■ Required work: Starting at the line containing "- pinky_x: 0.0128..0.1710" and ending at the line containing "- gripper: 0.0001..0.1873", print every line of the material below exactly, both ends included, and stop there.

+++

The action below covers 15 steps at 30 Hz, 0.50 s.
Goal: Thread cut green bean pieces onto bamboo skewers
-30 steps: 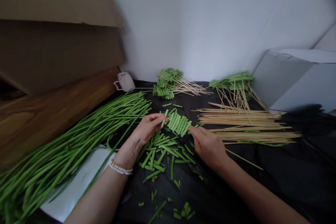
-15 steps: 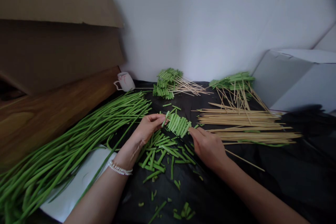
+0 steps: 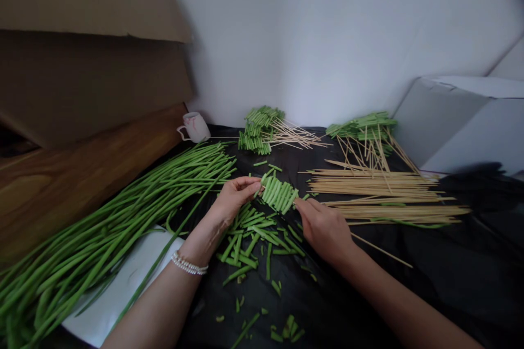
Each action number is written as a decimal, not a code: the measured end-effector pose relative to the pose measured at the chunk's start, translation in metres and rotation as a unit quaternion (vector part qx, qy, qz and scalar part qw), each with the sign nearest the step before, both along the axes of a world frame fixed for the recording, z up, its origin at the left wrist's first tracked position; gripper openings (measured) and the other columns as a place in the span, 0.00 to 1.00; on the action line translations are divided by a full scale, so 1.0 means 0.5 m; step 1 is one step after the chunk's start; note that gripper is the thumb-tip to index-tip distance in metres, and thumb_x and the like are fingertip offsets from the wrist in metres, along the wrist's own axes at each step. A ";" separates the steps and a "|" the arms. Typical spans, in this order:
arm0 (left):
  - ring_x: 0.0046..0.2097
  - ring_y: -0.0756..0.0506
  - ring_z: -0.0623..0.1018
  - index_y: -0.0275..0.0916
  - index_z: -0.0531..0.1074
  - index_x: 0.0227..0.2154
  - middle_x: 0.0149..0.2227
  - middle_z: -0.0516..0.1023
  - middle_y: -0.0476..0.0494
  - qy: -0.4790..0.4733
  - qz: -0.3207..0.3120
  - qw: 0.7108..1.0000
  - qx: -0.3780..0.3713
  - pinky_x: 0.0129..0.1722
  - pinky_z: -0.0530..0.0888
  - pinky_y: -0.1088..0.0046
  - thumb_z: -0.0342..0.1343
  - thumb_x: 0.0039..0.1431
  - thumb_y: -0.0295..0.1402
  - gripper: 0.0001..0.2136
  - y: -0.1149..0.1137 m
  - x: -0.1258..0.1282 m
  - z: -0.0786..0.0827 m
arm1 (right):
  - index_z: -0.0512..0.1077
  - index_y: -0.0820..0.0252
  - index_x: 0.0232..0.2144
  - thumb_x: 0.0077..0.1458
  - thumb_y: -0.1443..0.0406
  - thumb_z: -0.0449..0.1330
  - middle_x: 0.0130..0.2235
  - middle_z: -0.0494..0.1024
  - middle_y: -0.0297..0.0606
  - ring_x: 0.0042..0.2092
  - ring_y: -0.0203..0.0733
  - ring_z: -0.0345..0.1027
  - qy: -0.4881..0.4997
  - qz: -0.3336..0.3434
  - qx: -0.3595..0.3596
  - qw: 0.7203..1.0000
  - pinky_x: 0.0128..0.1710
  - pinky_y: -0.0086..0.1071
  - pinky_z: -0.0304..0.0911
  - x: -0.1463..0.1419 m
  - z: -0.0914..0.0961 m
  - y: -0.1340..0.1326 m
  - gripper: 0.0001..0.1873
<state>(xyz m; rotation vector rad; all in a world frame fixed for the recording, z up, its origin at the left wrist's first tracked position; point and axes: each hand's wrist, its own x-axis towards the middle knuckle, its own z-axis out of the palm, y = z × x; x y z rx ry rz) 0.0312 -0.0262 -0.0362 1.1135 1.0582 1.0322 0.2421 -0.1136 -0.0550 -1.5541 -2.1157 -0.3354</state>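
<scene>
A skewer of cut green bean pieces [image 3: 280,194] is held up at the centre, the pieces lined side by side across the stick. My left hand [image 3: 239,195], with a pearl bracelet at the wrist, pinches its left end with thumb and forefinger, beside the outermost piece. At the other end, my right hand [image 3: 325,227] is closed round the stick, most of which its fingers hide. Beneath both hands, loose cut bean pieces [image 3: 254,232] lie scattered on a black sheet [image 3: 229,316].
Long whole beans [image 3: 135,218] spread at the left, partly over a white board [image 3: 123,289]. Bare bamboo skewers [image 3: 380,182] lie at the right. Filled skewers [image 3: 260,125] are stacked at the back, near a mug [image 3: 196,127]. Cardboard [image 3: 90,76] and a white box [image 3: 462,120] flank the space.
The bean piece at my left fingertips has moved right along the stick, against the row. My left fingers now pinch the stick's end; my right hand has stayed put.
</scene>
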 end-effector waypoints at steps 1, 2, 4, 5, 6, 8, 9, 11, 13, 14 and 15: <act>0.34 0.48 0.77 0.37 0.79 0.32 0.32 0.81 0.44 -0.004 -0.002 1.000 -0.010 0.39 0.71 0.71 0.71 0.39 0.39 0.16 0.001 -0.001 0.001 | 0.74 0.57 0.41 0.61 0.69 0.48 0.29 0.74 0.33 0.28 0.34 0.65 0.001 -0.001 0.000 1.000 0.27 0.31 0.47 0.000 0.001 0.000 0.15; 0.34 0.48 0.77 0.37 0.79 0.32 0.32 0.81 0.44 -0.004 -0.005 1.000 -0.018 0.38 0.71 0.71 0.71 0.38 0.39 0.16 0.001 -0.002 0.002 | 0.74 0.57 0.40 0.61 0.69 0.48 0.29 0.74 0.33 0.28 0.34 0.65 0.002 -0.002 0.000 1.000 0.27 0.31 0.47 0.000 0.001 0.000 0.15; 0.33 0.49 0.77 0.36 0.79 0.31 0.31 0.81 0.43 0.003 -0.009 1.000 -0.029 0.37 0.70 0.72 0.71 0.37 0.38 0.16 0.001 -0.004 0.004 | 0.74 0.56 0.39 0.60 0.69 0.48 0.28 0.73 0.32 0.28 0.34 0.64 0.001 -0.004 -0.003 1.000 0.27 0.31 0.47 0.000 0.000 0.000 0.14; 0.33 0.49 0.77 0.36 0.79 0.30 0.31 0.81 0.43 0.006 -0.010 0.999 -0.031 0.37 0.70 0.72 0.71 0.37 0.38 0.17 0.002 -0.005 0.004 | 0.74 0.56 0.39 0.60 0.69 0.48 0.28 0.73 0.32 0.27 0.34 0.64 -0.001 -0.004 -0.004 1.000 0.27 0.31 0.47 0.000 -0.001 0.000 0.14; 0.33 0.49 0.77 0.35 0.79 0.30 0.30 0.81 0.43 0.008 -0.009 0.999 -0.032 0.37 0.70 0.73 0.72 0.36 0.38 0.17 0.002 -0.006 0.003 | 0.74 0.56 0.39 0.60 0.69 0.48 0.28 0.73 0.32 0.28 0.34 0.64 -0.002 -0.004 -0.004 1.000 0.27 0.31 0.47 0.000 -0.002 0.000 0.14; 0.32 0.49 0.77 0.35 0.79 0.29 0.30 0.81 0.42 0.012 -0.010 0.999 -0.032 0.37 0.70 0.72 0.72 0.35 0.38 0.17 0.004 -0.007 0.000 | 0.74 0.56 0.39 0.60 0.69 0.49 0.29 0.74 0.32 0.28 0.33 0.65 -0.003 -0.005 -0.007 1.000 0.27 0.31 0.47 0.000 -0.004 -0.001 0.14; 0.32 0.49 0.77 0.35 0.80 0.29 0.30 0.81 0.42 0.014 -0.012 0.999 -0.031 0.37 0.70 0.72 0.72 0.35 0.38 0.17 0.004 -0.008 -0.002 | 0.74 0.56 0.40 0.60 0.69 0.49 0.29 0.75 0.33 0.28 0.33 0.65 -0.004 -0.004 -0.009 1.000 0.27 0.31 0.47 -0.001 -0.005 -0.001 0.14; 0.32 0.49 0.76 0.35 0.80 0.29 0.30 0.81 0.42 0.017 -0.017 0.999 -0.030 0.36 0.70 0.72 0.72 0.35 0.38 0.16 0.005 -0.008 -0.005 | 0.74 0.57 0.40 0.60 0.70 0.48 0.29 0.75 0.33 0.28 0.33 0.65 -0.006 -0.003 -0.013 1.000 0.27 0.31 0.47 -0.001 -0.006 -0.002 0.15; 0.32 0.49 0.76 0.35 0.80 0.29 0.29 0.80 0.43 0.013 -0.020 0.999 -0.031 0.36 0.70 0.73 0.72 0.36 0.37 0.16 0.005 -0.008 -0.007 | 0.74 0.57 0.40 0.60 0.70 0.48 0.29 0.74 0.33 0.29 0.34 0.65 -0.007 0.000 -0.015 1.000 0.27 0.31 0.47 -0.002 -0.007 -0.002 0.15; 0.31 0.50 0.76 0.35 0.80 0.28 0.29 0.80 0.44 0.009 -0.021 0.999 -0.032 0.36 0.70 0.73 0.72 0.35 0.37 0.15 0.005 -0.008 -0.007 | 0.74 0.57 0.40 0.60 0.70 0.48 0.29 0.74 0.33 0.29 0.34 0.65 -0.006 0.002 -0.014 1.000 0.28 0.30 0.47 -0.002 -0.007 -0.003 0.15; 0.31 0.50 0.76 0.35 0.80 0.28 0.29 0.80 0.44 0.004 -0.021 0.999 -0.034 0.36 0.70 0.74 0.72 0.35 0.36 0.15 0.005 -0.008 -0.006 | 0.73 0.58 0.41 0.60 0.70 0.48 0.30 0.75 0.33 0.29 0.34 0.65 -0.005 0.004 -0.013 1.000 0.28 0.30 0.48 -0.002 -0.007 -0.003 0.14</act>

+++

■ Worked solution:
  - pinky_x: 0.0128..0.1710
  - pinky_y: -0.0086..0.1071
  - pinky_z: -0.0304..0.0911
  - x: -0.1463..0.1419 m
  - z: -0.0914..0.0961 m
  - y: -0.1340..0.1326 m
  - gripper: 0.0001..0.1873

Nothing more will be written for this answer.